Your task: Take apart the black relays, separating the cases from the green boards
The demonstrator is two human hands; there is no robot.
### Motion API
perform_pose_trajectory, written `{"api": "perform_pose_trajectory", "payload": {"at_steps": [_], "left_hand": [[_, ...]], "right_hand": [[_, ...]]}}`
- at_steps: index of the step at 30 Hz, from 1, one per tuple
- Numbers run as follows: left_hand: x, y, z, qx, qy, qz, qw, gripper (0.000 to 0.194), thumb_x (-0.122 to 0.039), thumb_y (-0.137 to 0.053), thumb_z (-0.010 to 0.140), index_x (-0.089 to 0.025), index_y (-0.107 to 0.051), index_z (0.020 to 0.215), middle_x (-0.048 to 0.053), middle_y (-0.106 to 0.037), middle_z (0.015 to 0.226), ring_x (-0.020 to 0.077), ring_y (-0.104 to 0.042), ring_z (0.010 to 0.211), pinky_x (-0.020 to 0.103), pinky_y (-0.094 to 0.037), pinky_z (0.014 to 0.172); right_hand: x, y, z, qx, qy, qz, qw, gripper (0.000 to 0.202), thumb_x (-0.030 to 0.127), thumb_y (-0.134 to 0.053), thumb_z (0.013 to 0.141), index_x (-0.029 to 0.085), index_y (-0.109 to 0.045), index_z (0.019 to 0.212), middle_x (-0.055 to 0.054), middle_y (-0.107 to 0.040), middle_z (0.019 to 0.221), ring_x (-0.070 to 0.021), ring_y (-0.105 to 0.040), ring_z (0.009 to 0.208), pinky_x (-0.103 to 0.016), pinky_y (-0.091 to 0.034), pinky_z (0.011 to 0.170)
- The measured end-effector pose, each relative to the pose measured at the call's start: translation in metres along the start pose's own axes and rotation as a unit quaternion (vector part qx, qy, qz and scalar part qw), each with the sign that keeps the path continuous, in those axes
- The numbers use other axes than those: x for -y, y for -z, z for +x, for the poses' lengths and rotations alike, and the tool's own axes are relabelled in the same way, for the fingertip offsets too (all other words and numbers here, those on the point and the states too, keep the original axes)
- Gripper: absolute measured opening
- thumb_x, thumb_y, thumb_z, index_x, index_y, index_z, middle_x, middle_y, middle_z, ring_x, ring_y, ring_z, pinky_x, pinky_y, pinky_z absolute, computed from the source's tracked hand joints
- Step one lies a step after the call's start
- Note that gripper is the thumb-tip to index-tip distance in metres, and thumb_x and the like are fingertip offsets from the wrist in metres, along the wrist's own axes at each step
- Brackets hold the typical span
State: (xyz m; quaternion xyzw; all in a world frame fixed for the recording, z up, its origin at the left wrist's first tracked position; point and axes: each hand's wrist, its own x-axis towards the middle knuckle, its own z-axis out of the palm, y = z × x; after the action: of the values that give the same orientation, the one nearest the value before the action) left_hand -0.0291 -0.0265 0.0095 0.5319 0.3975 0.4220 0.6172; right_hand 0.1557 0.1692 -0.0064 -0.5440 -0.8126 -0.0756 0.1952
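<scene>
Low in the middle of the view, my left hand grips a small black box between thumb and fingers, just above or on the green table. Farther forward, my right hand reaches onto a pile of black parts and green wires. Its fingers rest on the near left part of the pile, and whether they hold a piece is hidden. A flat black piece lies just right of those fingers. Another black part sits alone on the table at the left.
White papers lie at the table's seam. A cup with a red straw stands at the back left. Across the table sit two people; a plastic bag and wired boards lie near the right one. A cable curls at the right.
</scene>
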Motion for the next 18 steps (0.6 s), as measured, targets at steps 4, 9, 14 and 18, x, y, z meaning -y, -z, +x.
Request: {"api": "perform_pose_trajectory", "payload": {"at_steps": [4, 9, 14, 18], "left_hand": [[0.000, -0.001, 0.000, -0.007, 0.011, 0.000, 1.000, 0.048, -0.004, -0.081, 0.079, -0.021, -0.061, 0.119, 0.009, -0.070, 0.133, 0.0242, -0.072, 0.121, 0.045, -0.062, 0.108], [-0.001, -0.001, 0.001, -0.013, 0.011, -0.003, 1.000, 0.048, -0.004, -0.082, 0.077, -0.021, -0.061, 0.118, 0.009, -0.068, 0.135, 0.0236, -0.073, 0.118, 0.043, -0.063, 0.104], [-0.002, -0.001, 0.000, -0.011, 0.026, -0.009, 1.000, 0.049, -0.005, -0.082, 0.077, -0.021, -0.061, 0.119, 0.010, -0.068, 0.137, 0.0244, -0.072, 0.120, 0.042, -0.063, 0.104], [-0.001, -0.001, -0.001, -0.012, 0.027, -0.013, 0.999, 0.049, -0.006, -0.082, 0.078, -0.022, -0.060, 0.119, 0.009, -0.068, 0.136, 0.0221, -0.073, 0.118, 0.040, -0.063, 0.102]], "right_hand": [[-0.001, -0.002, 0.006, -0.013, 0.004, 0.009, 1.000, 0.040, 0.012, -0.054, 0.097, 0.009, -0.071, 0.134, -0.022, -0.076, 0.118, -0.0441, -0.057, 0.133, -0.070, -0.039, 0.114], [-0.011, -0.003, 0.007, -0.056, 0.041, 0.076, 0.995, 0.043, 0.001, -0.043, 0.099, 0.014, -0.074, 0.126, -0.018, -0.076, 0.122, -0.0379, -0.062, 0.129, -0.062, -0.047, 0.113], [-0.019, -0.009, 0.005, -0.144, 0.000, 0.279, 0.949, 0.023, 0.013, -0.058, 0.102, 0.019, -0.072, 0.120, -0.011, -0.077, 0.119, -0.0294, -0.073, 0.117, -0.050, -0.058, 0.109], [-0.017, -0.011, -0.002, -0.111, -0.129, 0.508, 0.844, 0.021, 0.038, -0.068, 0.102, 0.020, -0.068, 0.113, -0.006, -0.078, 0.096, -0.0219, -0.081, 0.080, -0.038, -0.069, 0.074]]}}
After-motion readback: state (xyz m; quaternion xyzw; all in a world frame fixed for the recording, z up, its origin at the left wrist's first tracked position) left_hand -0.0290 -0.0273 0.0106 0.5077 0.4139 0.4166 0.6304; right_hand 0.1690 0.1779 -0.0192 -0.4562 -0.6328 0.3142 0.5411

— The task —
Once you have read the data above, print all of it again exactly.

— Output of the exercise —
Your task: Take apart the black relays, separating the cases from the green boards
The demonstrator is two human hands; there is no robot.
### Motion API
perform_pose_trajectory, written `{"api": "perform_pose_trajectory", "payload": {"at_steps": [_], "left_hand": [[_, ...]], "right_hand": [[_, ...]]}}`
- at_steps: index of the step at 30 Hz, from 1, one per tuple
- Numbers run as follows: left_hand: x, y, z, qx, qy, qz, qw, gripper (0.000 to 0.194), thumb_x (-0.122 to 0.039), thumb_y (-0.137 to 0.053), thumb_z (-0.010 to 0.140), index_x (-0.089 to 0.025), index_y (-0.107 to 0.051), index_z (0.020 to 0.215), middle_x (-0.048 to 0.053), middle_y (-0.106 to 0.037), middle_z (0.015 to 0.226), ring_x (-0.020 to 0.077), ring_y (-0.104 to 0.042), ring_z (0.010 to 0.211), pinky_x (-0.020 to 0.103), pinky_y (-0.094 to 0.037), pinky_z (0.014 to 0.172); right_hand: x, y, z, qx, qy, qz, qw, gripper (0.000 to 0.202), thumb_x (-0.030 to 0.127), thumb_y (-0.134 to 0.053), thumb_z (0.013 to 0.141), index_x (-0.029 to 0.085), index_y (-0.109 to 0.045), index_z (0.019 to 0.212), middle_x (-0.055 to 0.054), middle_y (-0.107 to 0.040), middle_z (0.019 to 0.221), ring_x (-0.070 to 0.021), ring_y (-0.105 to 0.040), ring_z (0.009 to 0.208), pinky_x (-0.103 to 0.016), pinky_y (-0.091 to 0.034), pinky_z (0.011 to 0.170)
- The measured end-effector pose, each relative to the pose measured at the call's start: translation in metres along the start pose's own axes and rotation as a unit quaternion (vector part qx, qy, qz and scalar part qw), each with the sign that keeps the path continuous, in those axes
- The numbers use other axes than those: x for -y, y for -z, z for +x, for the poses' lengths and rotations alike, and the tool's own axes are relabelled in the same way, for the fingertip offsets too (all other words and numbers here, those on the point and the states too, keep the original axes)
- Gripper: absolute measured opening
- thumb_x, thumb_y, thumb_z, index_x, index_y, index_z, middle_x, middle_y, middle_z, ring_x, ring_y, ring_z, pinky_x, pinky_y, pinky_z absolute, computed from the source's tracked hand joints
- Step one lies a step after the call's start
- Note that gripper is the thumb-tip to index-tip distance in metres, and thumb_x and the like are fingertip offsets from the wrist in metres, along the wrist's own axes at each step
- Brackets hold the typical span
State: (xyz m; quaternion xyzw; all in a world frame fixed for the recording, z up, its origin at the left wrist's first tracked position; point and axes: each hand's wrist, its own x-axis towards the middle knuckle, its own z-axis out of the palm, y = z × x; after the action: of the values that give the same orientation, the one nearest the value before the action) left_hand -0.0291 -0.0265 0.0095 0.5319 0.3975 0.4220 0.6172; right_hand 0.1557 0.1692 -0.0064 -0.5440 -0.8126 -0.0756 0.1952
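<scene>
Low in the middle of the view, my left hand grips a small black box between thumb and fingers, just above or on the green table. Farther forward, my right hand reaches onto a pile of black parts and green wires. Its fingers rest on the near left part of the pile, and whether they hold a piece is hidden. A flat black piece lies just right of those fingers. Another black part sits alone on the table at the left.
White papers lie at the table's seam. A cup with a red straw stands at the back left. Across the table sit two people; a plastic bag and wired boards lie near the right one. A cable curls at the right.
</scene>
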Motion for the next 18 steps (0.6 s), as measured, targets at steps 4, 9, 14 and 18, x, y, z meaning -y, -z, +x.
Request: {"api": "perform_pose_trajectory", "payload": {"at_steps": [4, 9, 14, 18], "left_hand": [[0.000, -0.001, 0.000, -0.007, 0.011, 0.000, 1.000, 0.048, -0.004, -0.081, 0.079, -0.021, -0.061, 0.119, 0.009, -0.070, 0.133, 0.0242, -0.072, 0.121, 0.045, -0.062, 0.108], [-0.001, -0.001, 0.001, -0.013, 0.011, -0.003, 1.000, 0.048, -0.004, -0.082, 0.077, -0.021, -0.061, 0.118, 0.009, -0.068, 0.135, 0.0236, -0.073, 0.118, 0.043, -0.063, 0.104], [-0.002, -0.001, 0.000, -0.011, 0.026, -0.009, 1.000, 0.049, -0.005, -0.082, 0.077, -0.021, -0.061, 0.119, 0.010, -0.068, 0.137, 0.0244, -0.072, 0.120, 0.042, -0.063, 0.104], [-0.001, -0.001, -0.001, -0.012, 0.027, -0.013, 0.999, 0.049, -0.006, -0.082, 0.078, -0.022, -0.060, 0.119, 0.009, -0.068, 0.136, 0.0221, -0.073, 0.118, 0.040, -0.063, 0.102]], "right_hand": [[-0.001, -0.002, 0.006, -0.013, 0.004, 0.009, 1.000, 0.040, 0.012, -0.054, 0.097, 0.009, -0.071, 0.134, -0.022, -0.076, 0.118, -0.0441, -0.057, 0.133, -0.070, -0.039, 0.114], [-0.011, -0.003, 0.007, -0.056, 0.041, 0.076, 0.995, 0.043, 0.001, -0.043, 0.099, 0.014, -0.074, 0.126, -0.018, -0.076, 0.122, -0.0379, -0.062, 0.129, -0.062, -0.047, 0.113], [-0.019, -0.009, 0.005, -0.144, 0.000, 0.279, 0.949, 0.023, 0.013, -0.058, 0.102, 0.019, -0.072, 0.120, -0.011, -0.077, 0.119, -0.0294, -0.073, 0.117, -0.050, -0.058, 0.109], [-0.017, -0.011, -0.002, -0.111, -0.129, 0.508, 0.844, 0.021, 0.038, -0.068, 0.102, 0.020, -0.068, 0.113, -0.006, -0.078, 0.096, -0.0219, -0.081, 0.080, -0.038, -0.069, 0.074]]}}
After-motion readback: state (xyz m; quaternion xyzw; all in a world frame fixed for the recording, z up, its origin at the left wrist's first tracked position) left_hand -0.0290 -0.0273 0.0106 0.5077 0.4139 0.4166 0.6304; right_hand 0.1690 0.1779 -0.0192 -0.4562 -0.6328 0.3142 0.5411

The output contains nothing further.